Hannover (ots) - - Konzernergebnis von 127,8 Mio. Euro - Komposit- und Lebengeschäft steigern Beiträge - Gruppenweit über 10 Millionen Versicherungsverträge - Rating von Standard & Poor's auf A+ verbessert

Die VHV Gruppe hat im Geschäftsjahr 2016 trotz anhaltend schwieriger Rahmenbedingungen in den Märkten ihre sehr positive Entwicklung der zurückliegenden Jahre mit einem Jahresüberschuss von EUR 127,8 Millionen Euro fortgesetzt. Zu dieser erfolgreichen Entwicklung haben alle Geschäftsfelder beigetragen: Das Unternehmen konnte im Komposit- wie im Lebenbereich seine Vertragszahlen erstmals in der Unternehmensgeschichte auf über 10 Millionen Verträge ausbauen und gleichzeitig seine verdienten Bruttobeiträge in beiden Bereichen steigern. Mit einer erneut deutlichen Steigerung seiner Ertragskraft und Profitabilität konnte das Unternehmen damit wichtige Voraussetzungen dafür schaffen, seinen begonnenen Weg der nachhaltigen Digitalisierung aus einer Position der Stärke heraus weiter zu verfolgen.
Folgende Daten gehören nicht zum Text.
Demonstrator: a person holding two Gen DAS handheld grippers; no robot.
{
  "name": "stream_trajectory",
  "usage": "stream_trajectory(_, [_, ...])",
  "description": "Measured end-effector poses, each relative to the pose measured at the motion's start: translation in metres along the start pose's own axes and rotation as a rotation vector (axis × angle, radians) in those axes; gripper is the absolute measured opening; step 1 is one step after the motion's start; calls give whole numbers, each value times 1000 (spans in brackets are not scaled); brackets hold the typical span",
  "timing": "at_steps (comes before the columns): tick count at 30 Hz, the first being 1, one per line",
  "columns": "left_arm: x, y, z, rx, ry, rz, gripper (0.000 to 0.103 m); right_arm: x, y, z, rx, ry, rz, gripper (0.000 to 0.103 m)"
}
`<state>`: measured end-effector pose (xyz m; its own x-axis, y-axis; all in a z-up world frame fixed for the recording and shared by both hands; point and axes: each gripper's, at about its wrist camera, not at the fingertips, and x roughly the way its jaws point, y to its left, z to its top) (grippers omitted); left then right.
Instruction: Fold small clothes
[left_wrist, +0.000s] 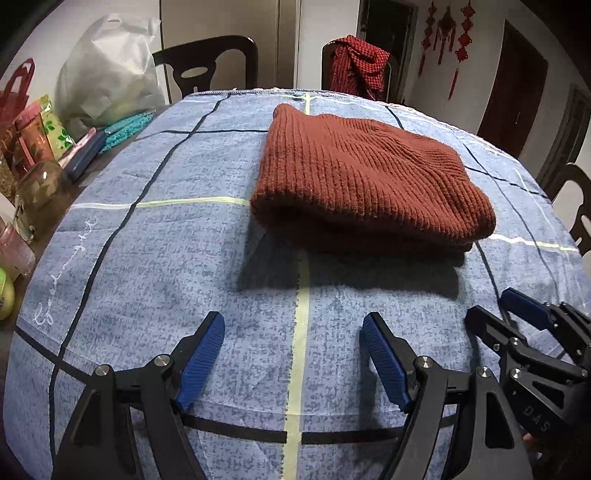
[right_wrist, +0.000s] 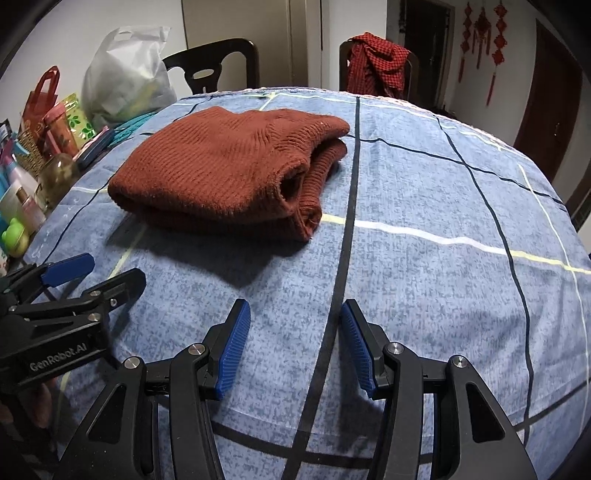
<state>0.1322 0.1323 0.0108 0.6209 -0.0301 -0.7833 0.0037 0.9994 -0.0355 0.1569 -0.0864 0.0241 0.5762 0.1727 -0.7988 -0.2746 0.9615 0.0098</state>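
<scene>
Your left gripper (left_wrist: 293, 354) and right gripper (right_wrist: 295, 343) hovered spread, empty | rust knit sweater (left_wrist: 365, 181) looked soft, floppy, bulky | pinch doubled near edge.

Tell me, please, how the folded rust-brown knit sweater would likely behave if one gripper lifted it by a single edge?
The rust-brown knit sweater would probably flop and unfold, since its stacked layers lie loose, with an open cuff showing. The thick ribbed knit suggests some weight and good grip. Pushed, it may drag and bunch the blue checked cloth.

Rust-brown ribbed knit sweater (left_wrist: 369, 177) (right_wrist: 229, 173): folded into compact bundle, lying flat on blue checked cloth, untouched.
</scene>
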Motion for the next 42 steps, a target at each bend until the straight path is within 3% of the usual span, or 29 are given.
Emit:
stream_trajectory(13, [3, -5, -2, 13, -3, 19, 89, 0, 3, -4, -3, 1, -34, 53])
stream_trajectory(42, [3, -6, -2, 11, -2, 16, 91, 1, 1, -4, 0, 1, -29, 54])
Dabei profitierte der Kompositbereich erneut von einem marktüberdurchschnittlichen Vertrags- und Beitragswachstum im Kfz-Geschäft sowie den Sach-, Haftpflicht-, Unfall-, Kredit- und Technischen Versicherungen und einer weiter gesteigerten Effizienz im Schadenmanagement. Als Spezialversicherer der Bauwirtschaft profitierte die VHV von ihrer ausgewiesenen Kompetenz sowie einer unverändert starken Baukonjunktur. Die daraus resultierenden steigenden Lohn-, Umsatz- und Honorarsummen bilden die Grundlage für die Beitragsbemessung der Bauversicherungen.

Auch im Lebenbereich konnte das Unternehmen trotz der öffentlichen Diskussion um die Lebensversicherung seinen Vertragsbestand und seine Beitragseinnahmen weiter ausbauen. Gleichzeitig trugen die effizienten Strukturen und die niedrigen Kostenquoten zum guten Ergebnis bei.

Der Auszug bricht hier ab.